Meerut College
- Motto in English: Arise, Awake
- Type: State-funded
- Established: 1892
- Affiliations: Chaudhary Charan Singh University
- President: Mr. Suresh Jain Rituraj
- Principal: Dr. S.N. SHARMA
- Students: 10,000+
- Location: Western Kutchery Rd, near Commissioner Office, Lalkurti Bazaar, Meerut Cantt, Meerut, Uttar Pradesh 250003, Meerut, Uttar Pradesh, 250003, India 28°59′36″N 77°42′53″E﻿ / ﻿28.9933°N 77.7148°E
- Campus: Urban;
- Colors: Martyr's Red
- Nickname: MCM
- Website: https://www.meerutcollege.edu.in/ http://www.meerutcollege.org/

= Meerut College =

College located in Meerut, India

Meerut College is a state-funded college in Meerut, Uttar Pradesh, India.
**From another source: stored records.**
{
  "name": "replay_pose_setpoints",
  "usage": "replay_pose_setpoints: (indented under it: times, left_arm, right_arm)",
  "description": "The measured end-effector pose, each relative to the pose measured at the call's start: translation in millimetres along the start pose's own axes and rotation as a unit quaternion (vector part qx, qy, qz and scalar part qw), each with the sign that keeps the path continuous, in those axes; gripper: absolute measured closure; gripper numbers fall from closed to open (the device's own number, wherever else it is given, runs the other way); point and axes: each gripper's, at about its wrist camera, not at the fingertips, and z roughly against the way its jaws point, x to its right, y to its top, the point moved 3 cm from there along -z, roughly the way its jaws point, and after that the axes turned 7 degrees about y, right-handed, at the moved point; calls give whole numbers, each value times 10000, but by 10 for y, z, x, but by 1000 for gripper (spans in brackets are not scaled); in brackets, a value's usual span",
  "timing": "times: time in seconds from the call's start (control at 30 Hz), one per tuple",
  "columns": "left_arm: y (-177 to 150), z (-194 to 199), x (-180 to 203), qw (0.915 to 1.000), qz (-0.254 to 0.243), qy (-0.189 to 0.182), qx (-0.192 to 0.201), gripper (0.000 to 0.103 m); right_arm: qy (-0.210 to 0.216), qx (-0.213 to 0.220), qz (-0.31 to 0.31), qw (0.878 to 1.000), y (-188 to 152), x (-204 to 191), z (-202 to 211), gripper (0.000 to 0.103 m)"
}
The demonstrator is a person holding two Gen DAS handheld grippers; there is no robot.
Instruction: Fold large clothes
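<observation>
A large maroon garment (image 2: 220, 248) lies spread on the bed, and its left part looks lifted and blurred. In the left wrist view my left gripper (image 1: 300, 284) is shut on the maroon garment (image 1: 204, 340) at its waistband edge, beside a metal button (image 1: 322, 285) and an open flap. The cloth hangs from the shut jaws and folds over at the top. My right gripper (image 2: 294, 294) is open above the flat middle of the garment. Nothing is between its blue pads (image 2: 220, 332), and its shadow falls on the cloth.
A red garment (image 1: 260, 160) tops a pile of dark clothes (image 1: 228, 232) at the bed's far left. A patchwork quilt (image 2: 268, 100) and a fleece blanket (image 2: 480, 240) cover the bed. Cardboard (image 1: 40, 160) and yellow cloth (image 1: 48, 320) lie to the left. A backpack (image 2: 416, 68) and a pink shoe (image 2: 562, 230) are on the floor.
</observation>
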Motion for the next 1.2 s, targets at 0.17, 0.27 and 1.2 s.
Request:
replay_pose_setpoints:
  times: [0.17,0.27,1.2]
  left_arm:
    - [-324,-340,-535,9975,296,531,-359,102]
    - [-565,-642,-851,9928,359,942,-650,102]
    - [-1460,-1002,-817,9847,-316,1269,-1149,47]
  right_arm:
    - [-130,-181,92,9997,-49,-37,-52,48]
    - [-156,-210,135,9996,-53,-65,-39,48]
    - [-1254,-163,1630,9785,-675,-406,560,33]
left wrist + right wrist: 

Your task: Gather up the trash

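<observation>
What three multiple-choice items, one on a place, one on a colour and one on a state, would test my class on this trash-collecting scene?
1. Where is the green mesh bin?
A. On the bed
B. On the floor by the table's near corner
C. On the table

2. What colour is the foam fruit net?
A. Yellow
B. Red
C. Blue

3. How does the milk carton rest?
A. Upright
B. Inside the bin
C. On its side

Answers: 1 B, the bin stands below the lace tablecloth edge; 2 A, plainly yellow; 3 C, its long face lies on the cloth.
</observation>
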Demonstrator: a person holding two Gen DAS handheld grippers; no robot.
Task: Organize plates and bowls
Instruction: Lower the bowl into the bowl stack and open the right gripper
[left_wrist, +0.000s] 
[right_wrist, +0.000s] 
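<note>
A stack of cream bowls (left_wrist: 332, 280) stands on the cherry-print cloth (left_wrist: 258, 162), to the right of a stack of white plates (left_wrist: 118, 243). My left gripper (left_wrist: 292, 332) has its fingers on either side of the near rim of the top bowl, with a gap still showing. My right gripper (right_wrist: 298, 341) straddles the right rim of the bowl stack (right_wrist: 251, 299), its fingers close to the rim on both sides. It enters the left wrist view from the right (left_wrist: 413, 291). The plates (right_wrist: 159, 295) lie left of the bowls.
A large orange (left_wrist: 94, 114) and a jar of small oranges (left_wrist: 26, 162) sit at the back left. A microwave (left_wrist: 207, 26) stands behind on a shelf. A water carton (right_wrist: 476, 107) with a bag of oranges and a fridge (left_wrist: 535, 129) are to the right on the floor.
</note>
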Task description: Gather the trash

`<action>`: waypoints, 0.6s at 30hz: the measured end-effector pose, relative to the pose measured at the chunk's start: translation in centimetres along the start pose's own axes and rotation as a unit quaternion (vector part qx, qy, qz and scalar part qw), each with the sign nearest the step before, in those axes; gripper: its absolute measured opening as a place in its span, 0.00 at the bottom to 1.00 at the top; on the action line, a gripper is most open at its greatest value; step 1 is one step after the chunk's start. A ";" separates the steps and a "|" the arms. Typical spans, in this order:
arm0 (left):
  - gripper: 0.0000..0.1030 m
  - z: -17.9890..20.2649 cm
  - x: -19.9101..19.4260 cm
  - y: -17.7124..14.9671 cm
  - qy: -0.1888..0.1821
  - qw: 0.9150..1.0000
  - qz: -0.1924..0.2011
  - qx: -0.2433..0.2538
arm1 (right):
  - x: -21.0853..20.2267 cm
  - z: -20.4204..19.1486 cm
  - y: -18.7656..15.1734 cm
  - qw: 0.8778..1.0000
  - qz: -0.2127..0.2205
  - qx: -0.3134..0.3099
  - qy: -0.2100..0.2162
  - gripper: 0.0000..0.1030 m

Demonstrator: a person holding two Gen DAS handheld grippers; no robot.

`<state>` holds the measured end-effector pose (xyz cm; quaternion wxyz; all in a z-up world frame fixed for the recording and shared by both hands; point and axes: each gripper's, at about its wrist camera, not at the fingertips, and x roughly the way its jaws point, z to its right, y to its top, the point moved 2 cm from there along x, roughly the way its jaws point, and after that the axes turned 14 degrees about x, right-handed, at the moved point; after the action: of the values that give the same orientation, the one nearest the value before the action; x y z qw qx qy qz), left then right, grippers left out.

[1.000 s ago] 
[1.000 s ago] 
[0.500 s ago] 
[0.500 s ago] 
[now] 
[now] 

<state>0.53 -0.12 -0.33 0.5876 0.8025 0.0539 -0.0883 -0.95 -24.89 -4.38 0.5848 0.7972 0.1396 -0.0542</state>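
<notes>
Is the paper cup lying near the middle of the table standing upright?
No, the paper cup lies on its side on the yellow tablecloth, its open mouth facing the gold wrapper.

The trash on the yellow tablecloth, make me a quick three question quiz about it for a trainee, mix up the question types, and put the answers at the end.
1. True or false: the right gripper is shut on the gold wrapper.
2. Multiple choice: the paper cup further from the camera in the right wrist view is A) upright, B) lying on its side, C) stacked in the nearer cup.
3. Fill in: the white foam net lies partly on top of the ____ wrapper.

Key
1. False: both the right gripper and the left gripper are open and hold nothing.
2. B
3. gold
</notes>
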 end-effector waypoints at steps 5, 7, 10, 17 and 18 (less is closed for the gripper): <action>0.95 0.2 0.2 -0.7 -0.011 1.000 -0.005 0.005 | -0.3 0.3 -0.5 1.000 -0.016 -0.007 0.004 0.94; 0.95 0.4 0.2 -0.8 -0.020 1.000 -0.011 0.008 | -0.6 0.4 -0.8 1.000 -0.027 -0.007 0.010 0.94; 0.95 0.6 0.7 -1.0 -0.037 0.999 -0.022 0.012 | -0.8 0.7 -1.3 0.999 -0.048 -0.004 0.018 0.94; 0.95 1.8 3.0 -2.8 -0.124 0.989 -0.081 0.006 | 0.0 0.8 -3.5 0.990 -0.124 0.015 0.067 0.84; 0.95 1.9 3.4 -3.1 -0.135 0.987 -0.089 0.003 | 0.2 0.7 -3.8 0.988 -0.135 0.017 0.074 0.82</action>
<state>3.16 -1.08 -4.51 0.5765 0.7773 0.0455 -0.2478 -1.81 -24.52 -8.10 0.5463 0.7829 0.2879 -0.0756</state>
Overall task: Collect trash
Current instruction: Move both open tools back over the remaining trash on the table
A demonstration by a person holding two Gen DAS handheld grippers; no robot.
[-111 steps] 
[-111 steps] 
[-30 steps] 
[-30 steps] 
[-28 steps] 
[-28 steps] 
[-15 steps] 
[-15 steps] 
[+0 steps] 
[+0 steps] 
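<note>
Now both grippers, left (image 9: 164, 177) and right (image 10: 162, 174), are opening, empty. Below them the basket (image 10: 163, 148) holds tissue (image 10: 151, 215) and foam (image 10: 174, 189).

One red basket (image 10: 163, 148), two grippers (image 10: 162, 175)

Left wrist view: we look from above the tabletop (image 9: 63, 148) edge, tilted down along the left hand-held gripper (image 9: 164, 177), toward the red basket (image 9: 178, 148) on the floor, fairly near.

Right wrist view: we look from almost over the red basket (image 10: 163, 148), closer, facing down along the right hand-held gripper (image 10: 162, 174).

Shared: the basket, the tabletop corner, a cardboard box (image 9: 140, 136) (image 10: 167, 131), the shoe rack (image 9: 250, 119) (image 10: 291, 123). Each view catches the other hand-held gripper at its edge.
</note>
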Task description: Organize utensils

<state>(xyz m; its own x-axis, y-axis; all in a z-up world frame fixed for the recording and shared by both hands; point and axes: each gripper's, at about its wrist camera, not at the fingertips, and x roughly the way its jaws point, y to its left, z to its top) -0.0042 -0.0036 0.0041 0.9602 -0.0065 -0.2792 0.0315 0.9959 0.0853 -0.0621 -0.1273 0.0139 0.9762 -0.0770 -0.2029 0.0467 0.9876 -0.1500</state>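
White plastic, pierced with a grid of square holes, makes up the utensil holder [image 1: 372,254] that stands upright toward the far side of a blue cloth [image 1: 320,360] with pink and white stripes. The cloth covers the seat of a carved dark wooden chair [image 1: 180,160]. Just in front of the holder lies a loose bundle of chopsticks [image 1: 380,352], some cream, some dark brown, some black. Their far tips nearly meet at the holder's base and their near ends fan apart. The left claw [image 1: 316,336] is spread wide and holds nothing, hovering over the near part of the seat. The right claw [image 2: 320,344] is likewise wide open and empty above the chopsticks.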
The college is affiliated to Chaudhary Charan Singh University, Meerut. The college was established in 1892 and has a campus of 50 acre.
== Academics ==
The college offers undergraduate and postgraduate courses in science, arts, commerce, education, computer science and law in affiliation to Chaudhary Charan Singh University. The college also offers PhD. courses in the same fields.
The college provides a master's degree in journalism and mass communication in affiliation to Chaudhary Charan Singh University. The college also offers an MBA in affiliation to Mahamaya Technical University, Gautam Buddha Nagar.

The college is a study center for Indira Gandhi National Open University offering bachelors, masters and diploma courses.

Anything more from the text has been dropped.